■ PROBLEM ■
Write out the entire listing exactly, so that each line matches the original.
-- Opening Marker --
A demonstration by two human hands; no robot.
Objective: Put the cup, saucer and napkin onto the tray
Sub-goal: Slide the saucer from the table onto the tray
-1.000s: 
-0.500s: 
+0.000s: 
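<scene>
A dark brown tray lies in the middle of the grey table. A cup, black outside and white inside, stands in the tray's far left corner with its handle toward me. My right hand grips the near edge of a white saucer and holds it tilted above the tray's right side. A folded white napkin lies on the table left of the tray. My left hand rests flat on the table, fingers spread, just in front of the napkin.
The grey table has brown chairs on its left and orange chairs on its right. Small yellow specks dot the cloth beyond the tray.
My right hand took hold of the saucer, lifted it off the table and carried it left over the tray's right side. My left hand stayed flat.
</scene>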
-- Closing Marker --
■ SOLUTION TO THIS EXERCISE ■
A demonstration by two human hands; no robot.
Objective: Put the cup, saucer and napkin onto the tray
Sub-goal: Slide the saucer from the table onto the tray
-1.000s: 
-0.500s: 
+0.000s: 
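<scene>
A dark brown tray lies in the middle of the grey table. A cup, black outside and white inside, stands in the tray's far left corner with its handle toward me. My right hand grips the near edge of a white saucer and holds it tilted above the tray's right side. A folded white napkin lies on the table left of the tray. My left hand rests flat on the table, fingers spread, just in front of the napkin.
The grey table has brown chairs on its left and orange chairs on its right. Small yellow specks dot the cloth beyond the tray.
My right hand took hold of the saucer, lifted it off the table and carried it left over the tray's right side. My left hand stayed flat.
</scene>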

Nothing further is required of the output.